Assault weapons were banned in 1994, but the ban lapsed in 2004 without action by our leaders. These semiautomatic pistols and rifles, capable of firing large numbers of rounds very quickly, are not accurate for hunting or target sport. They have been used in some of the worst mass murders ever committed in the United States, including the 1984 shooting that killed twenty-one people at a McDonald's restaurant in San Ysidro, California, the 1989 attack on an elementary school in Stockton, California that left five children dead and twenty-nine wounded, the 1993 CIA headquarters shooting that killed two CIA employees and wounded three others, and the 1999 Columbine High School shootings in Littleton, Colorado, where twelve were murdered, twenty-four were wounded, and two committed suicide. The harm caused by assault weapons is undisputable. A ban on the manufacture of these weapons will maintain the number in circulation, and registration and tracking of existing weapons will help to keep them out of the hands of criminals.

The Brady Law, implemented in 1994, had a provision for a five-day waiting period between the purchase and acquisition of a firearm.

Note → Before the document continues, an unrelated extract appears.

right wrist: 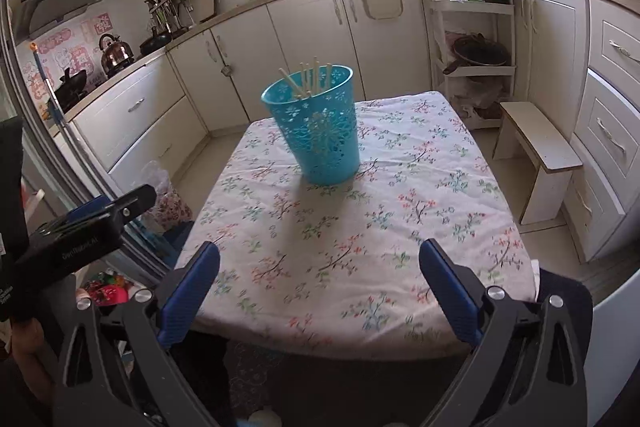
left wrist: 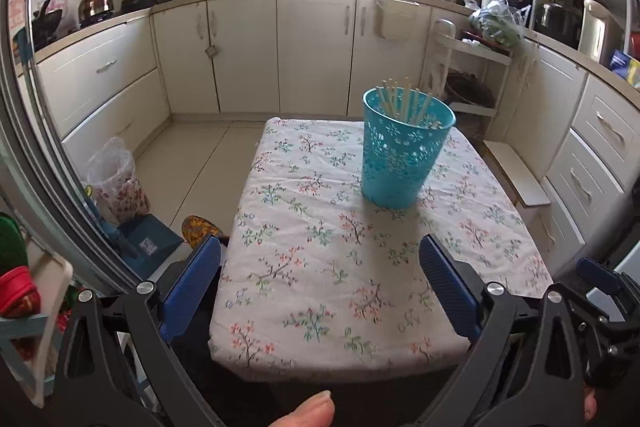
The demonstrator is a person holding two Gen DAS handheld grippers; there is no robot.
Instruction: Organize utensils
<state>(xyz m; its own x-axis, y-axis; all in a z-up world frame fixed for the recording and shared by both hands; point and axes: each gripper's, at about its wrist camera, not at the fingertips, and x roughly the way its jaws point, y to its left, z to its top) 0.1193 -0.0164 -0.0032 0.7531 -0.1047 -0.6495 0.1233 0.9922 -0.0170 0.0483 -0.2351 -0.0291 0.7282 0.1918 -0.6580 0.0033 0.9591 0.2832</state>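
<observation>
A turquoise perforated holder [left wrist: 402, 151] [right wrist: 318, 129] stands upright toward the far part of a small table with a flowered cloth [left wrist: 320, 267] [right wrist: 352, 235]. Several pale wooden chopsticks [left wrist: 404, 103] [right wrist: 308, 79] stick up out of it. My left gripper [left wrist: 320, 259] hangs open over the table's near left part, well short of the holder, with nothing between its blue pads [left wrist: 192, 283]. Over the near edge my right gripper [right wrist: 320, 263] is also open and empty. The left gripper's black body [right wrist: 80, 227] shows at the left of the right wrist view.
White kitchen cabinets [left wrist: 248, 47] run around the back and both sides. A low white stool [right wrist: 540, 155] stands right of the table, a shelf cart [right wrist: 472, 39] behind it. A bag-lined bin [left wrist: 116, 183] sits on the floor to the left. A thumb [left wrist: 308, 411] shows below.
</observation>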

Prior to this federal law, the states controlled the waiting period. The purpose of the waiting period is twofold. The first relates to documentation, the seller must accomplish a background check and confirm the identity of the purchaser. The second relates to emotion, allowing a cooling-off period to prevent gun violence as a result of rage, jealousy, revenge, or despair. With the implementation of a national "instant check" system in 1998, the mandatory federal five day waiting period expired. The states still have the ability to legislate waiting periods, yet only eighteen have done so. Verifying the identity and background of the purchaser and preventing a purchase made in the height of emotion should be foremost among the ways that we protect ourselves and our loved ones from the harm of gun violence caused by emotionally disturbed persons or those with criminal records.

Dealers describing themselves as private collectors can sell guns without background checks at gun shows and flea markets, using a loophole to evade the Brady Law that requires only federally licensed gun dealers to conduct a background check before selling a firearm. Background checks keep guns out of known dangerous hands, and it is unconscionable that any group could oppose closing the loophole, yet the NRA does. Imagine that anyone can walk into a gun show and walk out with a deadly weapon regardless of their background or intention.

Child safety locks are keyed or combination locks that fill a firearm's trigger guard and prevent the trigger from being pulled accidentally. The number of accidental shooting deaths each year is statistically a small number, around 1,500 in total, and a little over 200 of these are children. Yet, the individual tragedy is immense, and the cost of child safety locks is minimal. The gun lobby opposes mandatory child safety locks, but parents, given a safe and easy option, would surely use them if they were received with their gun purchase. Reducing or eliminating the tragic loss of life due to accidental firearm discharge is a goal that all of society should support.

Gun control protects the citizen on the street, the teenager in the school, the worker in the office, the woman in the shelter, and the inquisitive child in the home. The majority of the American people support reasonable gun control laws and view them as an important tool in reducing the level of gun violence in this country. We must move political opinion away from the undue influence of the gun lobby, whose voices are louder than their numbers merit. We must become better educated about the issues, especially the false distraction that we cannot regulate the Second Amendment right to bear arms, and we must give gun control a higher priority in our personal and political considerations. Our legislators must know that the majority favors more, not less, gun control to make the United States safer from the terror of gun violence.